_Your task_
How many lines in the listing below contain the string "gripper"? Say only the number.

_Given material_
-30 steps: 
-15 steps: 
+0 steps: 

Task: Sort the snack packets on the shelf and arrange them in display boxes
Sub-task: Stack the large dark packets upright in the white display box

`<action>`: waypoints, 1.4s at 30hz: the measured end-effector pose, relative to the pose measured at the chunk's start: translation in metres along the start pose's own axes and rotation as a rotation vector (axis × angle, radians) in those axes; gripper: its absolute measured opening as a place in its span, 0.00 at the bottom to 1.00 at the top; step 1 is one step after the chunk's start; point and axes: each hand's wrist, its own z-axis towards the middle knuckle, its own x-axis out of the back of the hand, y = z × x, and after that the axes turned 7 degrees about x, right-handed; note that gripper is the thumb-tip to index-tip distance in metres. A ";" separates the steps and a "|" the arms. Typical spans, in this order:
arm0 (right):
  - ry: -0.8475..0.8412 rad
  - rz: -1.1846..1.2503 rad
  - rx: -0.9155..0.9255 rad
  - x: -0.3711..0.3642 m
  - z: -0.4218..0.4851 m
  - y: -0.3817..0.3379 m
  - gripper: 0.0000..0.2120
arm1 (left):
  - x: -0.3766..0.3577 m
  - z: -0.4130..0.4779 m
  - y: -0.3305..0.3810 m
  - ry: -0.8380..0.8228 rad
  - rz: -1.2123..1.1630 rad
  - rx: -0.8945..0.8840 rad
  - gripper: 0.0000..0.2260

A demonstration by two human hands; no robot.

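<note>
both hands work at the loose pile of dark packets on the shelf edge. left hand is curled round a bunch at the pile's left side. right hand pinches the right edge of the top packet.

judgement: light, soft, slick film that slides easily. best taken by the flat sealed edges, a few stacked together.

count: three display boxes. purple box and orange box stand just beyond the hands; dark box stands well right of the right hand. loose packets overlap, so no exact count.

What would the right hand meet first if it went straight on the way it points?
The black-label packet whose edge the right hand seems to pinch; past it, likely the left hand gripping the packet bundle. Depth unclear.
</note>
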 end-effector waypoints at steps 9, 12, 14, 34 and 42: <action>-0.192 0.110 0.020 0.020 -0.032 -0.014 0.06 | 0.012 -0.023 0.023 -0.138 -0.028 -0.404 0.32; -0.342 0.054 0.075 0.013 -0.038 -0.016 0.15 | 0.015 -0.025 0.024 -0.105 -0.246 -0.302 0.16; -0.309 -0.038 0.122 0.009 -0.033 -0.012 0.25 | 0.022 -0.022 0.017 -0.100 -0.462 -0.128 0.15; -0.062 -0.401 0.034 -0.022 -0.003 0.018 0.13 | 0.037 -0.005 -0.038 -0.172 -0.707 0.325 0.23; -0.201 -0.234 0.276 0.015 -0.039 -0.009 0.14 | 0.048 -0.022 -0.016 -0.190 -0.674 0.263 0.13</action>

_Solution for this problem_
3